Action item = When the line containing "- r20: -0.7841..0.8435" appears in the data below, begin copying there and stop only after the line containing "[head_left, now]".

Source material =

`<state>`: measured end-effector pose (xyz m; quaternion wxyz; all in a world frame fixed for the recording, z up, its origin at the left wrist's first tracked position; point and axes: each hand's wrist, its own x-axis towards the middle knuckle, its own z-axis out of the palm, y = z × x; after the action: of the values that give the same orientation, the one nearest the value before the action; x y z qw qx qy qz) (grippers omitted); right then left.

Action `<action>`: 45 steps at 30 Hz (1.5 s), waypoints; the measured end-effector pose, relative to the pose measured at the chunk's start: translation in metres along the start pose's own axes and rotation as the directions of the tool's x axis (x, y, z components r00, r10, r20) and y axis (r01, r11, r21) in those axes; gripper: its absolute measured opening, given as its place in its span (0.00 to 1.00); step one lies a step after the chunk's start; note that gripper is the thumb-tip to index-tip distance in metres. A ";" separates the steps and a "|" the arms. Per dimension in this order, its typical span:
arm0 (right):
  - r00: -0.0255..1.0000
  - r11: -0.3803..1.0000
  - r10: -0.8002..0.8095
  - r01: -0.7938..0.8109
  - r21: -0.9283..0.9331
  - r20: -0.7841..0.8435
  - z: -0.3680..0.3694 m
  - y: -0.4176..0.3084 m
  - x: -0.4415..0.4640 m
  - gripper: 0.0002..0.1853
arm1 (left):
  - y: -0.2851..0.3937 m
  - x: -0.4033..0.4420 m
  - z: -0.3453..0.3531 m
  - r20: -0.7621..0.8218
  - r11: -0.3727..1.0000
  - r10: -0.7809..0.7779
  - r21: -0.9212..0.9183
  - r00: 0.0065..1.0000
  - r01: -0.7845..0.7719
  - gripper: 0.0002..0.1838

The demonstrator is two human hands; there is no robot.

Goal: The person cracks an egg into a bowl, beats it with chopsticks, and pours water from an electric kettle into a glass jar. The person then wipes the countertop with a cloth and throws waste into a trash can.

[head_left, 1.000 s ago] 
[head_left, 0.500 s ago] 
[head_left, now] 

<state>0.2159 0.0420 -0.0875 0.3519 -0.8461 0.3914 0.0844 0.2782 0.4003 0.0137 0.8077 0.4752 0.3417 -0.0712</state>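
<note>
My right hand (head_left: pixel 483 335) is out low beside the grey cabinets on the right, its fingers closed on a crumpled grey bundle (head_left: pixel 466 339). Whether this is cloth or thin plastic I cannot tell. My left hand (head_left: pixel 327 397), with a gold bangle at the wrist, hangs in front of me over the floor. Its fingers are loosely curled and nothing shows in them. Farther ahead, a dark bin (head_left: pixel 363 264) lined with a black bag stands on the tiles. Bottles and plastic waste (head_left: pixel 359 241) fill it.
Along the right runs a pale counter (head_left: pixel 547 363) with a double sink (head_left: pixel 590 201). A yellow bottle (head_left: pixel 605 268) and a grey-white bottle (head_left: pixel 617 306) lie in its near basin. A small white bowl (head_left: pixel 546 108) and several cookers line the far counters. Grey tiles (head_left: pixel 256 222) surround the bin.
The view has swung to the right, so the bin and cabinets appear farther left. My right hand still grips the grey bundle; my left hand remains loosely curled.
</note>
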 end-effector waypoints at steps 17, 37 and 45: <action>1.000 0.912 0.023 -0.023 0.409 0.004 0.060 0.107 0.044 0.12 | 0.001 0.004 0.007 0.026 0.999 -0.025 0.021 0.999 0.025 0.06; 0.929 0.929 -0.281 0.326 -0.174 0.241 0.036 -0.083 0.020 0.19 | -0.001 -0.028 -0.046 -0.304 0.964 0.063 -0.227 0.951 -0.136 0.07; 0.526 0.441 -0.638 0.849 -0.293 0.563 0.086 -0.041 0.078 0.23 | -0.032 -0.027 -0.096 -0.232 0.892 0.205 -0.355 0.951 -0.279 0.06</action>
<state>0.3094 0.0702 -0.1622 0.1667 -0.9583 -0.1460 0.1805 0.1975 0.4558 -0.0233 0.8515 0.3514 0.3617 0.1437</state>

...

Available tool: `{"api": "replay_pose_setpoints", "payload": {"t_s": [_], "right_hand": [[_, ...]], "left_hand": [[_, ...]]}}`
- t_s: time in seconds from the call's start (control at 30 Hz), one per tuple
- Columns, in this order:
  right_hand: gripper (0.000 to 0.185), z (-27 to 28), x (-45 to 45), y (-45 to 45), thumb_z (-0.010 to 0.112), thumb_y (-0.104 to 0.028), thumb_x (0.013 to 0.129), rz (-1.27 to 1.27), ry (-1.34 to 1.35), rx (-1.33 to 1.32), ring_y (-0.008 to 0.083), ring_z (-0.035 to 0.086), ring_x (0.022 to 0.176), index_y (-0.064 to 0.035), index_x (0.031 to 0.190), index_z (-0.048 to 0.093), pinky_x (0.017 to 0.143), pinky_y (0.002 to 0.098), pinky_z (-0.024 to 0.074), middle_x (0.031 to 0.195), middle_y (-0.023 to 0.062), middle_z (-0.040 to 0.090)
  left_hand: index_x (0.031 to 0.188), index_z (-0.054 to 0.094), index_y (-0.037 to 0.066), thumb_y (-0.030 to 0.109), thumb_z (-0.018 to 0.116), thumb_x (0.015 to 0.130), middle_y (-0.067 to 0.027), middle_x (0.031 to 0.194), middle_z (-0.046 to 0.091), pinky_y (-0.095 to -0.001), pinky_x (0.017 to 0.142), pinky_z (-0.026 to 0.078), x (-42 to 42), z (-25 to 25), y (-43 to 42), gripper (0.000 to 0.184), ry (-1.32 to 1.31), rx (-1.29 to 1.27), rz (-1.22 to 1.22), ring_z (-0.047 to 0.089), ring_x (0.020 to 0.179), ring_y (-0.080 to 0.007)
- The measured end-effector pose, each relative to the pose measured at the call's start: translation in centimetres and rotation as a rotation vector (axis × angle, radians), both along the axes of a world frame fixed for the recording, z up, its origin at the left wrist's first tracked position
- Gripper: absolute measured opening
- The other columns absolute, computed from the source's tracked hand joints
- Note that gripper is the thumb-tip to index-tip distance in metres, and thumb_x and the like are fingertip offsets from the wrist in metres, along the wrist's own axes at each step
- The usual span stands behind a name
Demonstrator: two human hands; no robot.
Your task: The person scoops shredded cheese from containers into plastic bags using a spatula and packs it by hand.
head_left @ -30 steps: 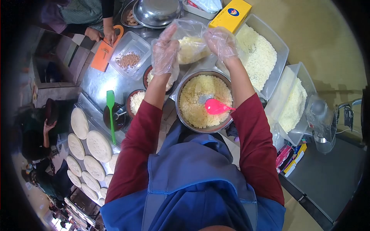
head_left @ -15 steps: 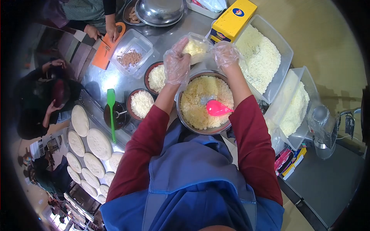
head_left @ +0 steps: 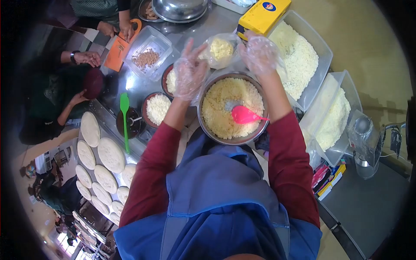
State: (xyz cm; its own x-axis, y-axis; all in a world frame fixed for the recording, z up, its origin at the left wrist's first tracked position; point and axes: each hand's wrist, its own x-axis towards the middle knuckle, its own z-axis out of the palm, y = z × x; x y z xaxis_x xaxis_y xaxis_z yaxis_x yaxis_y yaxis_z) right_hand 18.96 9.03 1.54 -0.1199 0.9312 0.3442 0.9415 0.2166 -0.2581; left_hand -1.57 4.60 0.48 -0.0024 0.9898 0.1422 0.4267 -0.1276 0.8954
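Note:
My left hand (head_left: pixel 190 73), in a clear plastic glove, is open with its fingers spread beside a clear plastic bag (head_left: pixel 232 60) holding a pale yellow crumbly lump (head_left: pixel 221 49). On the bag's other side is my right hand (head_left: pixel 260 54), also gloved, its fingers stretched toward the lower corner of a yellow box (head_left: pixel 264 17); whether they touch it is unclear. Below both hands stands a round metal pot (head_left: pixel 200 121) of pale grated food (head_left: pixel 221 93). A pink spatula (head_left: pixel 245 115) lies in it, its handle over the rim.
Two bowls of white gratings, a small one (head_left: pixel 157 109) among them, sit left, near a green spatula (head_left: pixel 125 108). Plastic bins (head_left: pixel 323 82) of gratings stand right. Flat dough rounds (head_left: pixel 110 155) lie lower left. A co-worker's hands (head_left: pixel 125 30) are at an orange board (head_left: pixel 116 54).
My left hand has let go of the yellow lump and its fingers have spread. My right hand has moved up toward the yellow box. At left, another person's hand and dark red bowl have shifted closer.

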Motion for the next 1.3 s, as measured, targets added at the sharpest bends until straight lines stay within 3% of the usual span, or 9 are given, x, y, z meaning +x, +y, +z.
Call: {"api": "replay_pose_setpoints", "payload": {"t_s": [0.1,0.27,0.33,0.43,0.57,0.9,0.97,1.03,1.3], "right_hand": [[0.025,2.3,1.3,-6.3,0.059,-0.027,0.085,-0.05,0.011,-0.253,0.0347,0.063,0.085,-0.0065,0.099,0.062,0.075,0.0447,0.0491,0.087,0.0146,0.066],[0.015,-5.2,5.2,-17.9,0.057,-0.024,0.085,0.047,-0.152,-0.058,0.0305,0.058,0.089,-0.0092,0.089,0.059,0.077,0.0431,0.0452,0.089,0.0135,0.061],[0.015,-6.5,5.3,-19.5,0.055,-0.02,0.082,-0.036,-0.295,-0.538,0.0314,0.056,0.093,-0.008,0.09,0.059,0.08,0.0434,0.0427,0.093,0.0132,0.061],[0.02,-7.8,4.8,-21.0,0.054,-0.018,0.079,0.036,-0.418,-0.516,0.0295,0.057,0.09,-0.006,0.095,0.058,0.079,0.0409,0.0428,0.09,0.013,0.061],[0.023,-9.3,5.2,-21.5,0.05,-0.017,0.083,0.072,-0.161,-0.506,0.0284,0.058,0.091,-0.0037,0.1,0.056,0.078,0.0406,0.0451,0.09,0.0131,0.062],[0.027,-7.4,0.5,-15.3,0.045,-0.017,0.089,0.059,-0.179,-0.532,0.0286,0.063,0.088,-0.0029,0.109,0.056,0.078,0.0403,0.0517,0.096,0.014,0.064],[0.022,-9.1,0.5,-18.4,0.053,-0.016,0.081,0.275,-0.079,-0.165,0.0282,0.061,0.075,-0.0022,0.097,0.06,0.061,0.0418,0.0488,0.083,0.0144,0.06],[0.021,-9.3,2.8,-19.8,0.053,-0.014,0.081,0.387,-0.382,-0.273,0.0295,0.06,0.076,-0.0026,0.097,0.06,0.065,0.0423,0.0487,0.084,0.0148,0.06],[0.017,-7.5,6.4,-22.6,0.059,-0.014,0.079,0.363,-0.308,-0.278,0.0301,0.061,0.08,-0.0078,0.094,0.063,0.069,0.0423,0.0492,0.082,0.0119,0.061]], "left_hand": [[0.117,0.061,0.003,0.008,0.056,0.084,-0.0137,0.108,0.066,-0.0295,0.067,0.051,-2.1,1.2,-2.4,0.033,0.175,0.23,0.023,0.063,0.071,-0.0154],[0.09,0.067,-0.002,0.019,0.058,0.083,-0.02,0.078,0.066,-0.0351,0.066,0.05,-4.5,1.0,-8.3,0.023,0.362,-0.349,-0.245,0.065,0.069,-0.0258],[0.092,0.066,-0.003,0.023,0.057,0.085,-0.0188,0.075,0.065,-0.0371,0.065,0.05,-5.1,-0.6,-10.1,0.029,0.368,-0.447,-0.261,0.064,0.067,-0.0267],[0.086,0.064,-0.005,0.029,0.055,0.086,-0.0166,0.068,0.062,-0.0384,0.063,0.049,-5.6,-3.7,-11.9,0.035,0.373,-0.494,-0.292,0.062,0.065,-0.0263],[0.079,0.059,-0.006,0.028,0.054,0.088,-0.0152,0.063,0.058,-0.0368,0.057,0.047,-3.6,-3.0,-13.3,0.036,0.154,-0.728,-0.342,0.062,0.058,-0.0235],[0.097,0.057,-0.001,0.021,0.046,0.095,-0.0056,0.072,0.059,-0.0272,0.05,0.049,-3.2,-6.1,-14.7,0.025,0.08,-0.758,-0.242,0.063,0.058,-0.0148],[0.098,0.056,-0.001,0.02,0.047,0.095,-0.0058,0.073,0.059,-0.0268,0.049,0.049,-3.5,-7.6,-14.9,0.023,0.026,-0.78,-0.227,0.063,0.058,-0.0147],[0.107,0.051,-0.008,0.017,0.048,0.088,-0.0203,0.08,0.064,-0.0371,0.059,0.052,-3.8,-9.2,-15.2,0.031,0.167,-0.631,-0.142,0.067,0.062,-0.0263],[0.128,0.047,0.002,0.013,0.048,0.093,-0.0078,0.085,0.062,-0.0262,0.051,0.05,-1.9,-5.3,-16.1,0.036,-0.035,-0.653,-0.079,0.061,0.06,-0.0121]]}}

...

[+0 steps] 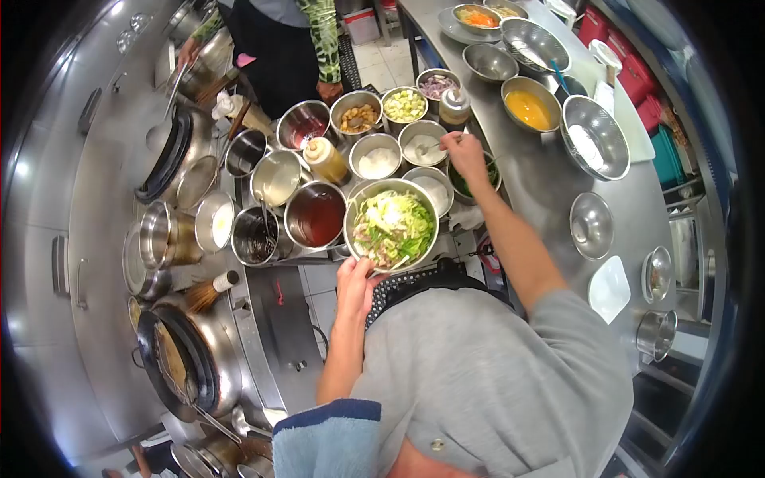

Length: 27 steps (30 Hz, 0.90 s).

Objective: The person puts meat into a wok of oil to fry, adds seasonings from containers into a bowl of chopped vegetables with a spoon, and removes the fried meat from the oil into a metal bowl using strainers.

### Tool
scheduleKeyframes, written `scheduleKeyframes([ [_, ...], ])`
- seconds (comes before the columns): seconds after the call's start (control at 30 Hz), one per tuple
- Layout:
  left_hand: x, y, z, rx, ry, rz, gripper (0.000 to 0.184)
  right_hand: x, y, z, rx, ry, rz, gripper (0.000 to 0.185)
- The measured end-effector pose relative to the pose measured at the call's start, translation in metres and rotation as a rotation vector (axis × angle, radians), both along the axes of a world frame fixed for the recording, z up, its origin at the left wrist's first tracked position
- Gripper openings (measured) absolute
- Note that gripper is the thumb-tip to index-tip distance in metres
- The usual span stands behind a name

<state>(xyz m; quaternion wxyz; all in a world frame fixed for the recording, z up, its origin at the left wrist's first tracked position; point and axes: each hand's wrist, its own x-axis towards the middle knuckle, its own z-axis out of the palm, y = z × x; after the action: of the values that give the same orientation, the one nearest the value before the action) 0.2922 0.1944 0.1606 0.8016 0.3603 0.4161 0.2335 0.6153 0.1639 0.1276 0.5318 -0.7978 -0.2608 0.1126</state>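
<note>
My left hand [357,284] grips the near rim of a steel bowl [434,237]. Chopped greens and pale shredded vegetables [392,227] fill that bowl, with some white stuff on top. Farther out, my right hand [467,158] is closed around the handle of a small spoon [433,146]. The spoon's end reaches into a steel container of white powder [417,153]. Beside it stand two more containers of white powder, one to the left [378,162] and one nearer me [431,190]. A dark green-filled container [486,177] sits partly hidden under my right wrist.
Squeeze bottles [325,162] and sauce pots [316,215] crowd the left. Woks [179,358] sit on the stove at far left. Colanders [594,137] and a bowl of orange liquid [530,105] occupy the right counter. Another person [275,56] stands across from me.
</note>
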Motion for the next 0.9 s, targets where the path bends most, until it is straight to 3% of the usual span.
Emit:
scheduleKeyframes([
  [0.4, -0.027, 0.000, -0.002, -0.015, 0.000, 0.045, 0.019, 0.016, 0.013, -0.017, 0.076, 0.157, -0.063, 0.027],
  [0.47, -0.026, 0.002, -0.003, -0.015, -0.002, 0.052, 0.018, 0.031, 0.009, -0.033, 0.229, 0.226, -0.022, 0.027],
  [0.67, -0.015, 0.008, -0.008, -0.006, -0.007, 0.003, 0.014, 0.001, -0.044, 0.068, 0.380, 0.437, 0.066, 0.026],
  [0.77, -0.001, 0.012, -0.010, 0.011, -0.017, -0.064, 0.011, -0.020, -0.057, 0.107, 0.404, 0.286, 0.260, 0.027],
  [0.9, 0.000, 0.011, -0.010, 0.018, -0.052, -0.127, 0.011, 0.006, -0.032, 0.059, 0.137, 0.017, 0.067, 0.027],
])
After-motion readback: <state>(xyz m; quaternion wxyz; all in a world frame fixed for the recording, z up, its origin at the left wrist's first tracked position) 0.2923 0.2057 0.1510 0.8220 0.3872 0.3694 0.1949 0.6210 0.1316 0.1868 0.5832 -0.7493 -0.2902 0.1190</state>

Output =
  - r20: -0.7841..0.8435
  - z: -0.3680..0.3694 m
  - y: -0.4176..0.3084 m
  - x: -0.4415..0.4640 m
  - gripper: 0.0002..0.1853
arm1 (left):
  - y: -0.2851..0.3937 m
  - x: -0.4033..0.4420 m
  - z: -0.3453..0.3531 m
  - r20: -0.7621..0.8218
  - r11: -0.3727..1.0000
  - r10: -0.7809..0.7779
  - r21: -0.9212..0.9183
  - r00: 0.0065..1.0000
  - r01: -0.7845..0.7719
  - gripper: 0.0002..0.1838

The demonstrator is two human hands; there is no robot.

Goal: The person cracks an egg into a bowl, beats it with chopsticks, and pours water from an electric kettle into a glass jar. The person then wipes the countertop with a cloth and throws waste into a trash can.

[head_left, 1.000 s ago] 
[head_left, 0.500 s ago] 
[head_left, now] 

This output is complete.